Charlotte-Mecklenburg Schools Facebook
What does the start of a school turnaround look like? When Mark Johnson left West Charlotte High School as his Teach for America stint ended, he likely could not have imagined a bright future for the school. I arrived a year later, in 2009. The high-poverty, highly segregated school was struggling, and I stayed only one year.

But my heart didn’t leave West Charlotte. When I had the chance to return in 2014 and make a difference as a teacher-leader, I jumped on it — I wanted to help spark a turnaround. This year, when Johnson, now North Carolina’s new state superintendent, visited, he said he saw “a different world over here.”

When he taught at the school, he explained as I showed him around, the “team” of instructors teaching earth sciences had exactly one meeting during two years. I remembered the mindset then: in my first year at West Charlotte, a co-worker threw a box at me for asking if I could have access to the supply closet to look for lab materials. And my mentor teacher’s best — only — advice for classroom management? Yell louder.

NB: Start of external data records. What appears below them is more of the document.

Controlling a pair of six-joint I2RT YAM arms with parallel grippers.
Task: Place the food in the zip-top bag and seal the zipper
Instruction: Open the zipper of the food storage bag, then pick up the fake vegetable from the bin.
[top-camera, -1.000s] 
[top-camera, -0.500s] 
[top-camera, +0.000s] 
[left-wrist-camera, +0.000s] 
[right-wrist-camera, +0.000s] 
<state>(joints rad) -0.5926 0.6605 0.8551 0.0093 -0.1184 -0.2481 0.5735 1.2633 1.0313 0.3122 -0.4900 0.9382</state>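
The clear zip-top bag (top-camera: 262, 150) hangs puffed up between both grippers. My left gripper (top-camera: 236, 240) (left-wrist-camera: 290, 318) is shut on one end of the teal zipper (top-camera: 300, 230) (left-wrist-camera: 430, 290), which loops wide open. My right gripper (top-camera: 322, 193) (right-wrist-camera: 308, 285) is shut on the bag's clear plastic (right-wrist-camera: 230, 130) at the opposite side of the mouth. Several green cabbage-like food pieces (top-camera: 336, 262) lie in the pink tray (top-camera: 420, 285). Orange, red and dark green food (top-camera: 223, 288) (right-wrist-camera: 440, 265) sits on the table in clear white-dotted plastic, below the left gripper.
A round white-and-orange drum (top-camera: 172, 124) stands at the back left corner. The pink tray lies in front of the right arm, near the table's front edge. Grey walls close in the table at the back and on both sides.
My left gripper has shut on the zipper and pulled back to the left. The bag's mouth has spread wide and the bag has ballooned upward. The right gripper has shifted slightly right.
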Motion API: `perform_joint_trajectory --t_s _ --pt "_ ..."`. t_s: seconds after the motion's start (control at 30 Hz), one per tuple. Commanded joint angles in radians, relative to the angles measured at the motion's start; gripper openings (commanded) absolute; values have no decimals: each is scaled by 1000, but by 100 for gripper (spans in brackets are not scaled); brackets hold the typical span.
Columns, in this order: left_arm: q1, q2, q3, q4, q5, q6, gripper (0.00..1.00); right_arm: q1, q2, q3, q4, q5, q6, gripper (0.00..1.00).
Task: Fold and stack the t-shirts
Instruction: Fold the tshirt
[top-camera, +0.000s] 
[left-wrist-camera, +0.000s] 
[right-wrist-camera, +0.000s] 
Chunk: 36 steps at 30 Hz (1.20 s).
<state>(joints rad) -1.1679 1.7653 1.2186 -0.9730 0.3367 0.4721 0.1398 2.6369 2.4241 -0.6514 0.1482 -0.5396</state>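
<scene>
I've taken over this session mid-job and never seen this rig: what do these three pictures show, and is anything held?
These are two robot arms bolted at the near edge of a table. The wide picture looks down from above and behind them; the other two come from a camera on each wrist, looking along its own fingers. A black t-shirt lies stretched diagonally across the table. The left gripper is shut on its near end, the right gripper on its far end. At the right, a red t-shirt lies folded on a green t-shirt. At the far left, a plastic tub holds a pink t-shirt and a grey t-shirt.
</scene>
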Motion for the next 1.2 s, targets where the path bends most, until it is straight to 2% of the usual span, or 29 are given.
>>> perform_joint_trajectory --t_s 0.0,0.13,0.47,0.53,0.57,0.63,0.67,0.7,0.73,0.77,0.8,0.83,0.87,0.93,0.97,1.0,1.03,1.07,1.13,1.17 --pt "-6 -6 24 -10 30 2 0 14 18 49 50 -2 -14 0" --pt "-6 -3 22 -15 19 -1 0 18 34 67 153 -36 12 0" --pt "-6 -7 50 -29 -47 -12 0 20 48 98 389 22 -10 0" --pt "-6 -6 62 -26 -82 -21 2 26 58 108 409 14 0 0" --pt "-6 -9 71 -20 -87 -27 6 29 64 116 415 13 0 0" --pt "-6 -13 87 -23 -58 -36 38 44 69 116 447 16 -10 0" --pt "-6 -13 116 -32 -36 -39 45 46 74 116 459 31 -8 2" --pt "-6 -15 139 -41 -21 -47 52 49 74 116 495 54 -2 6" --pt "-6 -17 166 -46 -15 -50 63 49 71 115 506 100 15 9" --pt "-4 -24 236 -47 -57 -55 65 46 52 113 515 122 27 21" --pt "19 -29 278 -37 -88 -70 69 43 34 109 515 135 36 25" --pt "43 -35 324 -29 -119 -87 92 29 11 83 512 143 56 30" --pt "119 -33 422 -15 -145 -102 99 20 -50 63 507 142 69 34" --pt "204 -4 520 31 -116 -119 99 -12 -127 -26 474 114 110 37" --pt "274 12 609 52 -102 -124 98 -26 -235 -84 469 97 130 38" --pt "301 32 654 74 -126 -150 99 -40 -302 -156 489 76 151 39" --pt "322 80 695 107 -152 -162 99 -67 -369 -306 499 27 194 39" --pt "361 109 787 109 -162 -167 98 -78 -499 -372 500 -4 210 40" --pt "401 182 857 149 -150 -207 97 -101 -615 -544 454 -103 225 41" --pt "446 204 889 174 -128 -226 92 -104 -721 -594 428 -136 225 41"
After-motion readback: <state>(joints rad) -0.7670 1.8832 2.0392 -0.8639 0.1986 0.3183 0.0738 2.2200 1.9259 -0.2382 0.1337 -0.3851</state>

But now, three years after I returned, the school’s science wing is calm, students are learning and showing growth, and teachers collaborate daily.

Here’s how it happened. West Charlotte was once one of the top schools in the country and a model of a well-integrated student body. But by 2009 it had come to feel like a school left behind. Teachers were poorly supported and grew discouraged or apathetic, which in turn led to student indifference and disengagement from schoolwork.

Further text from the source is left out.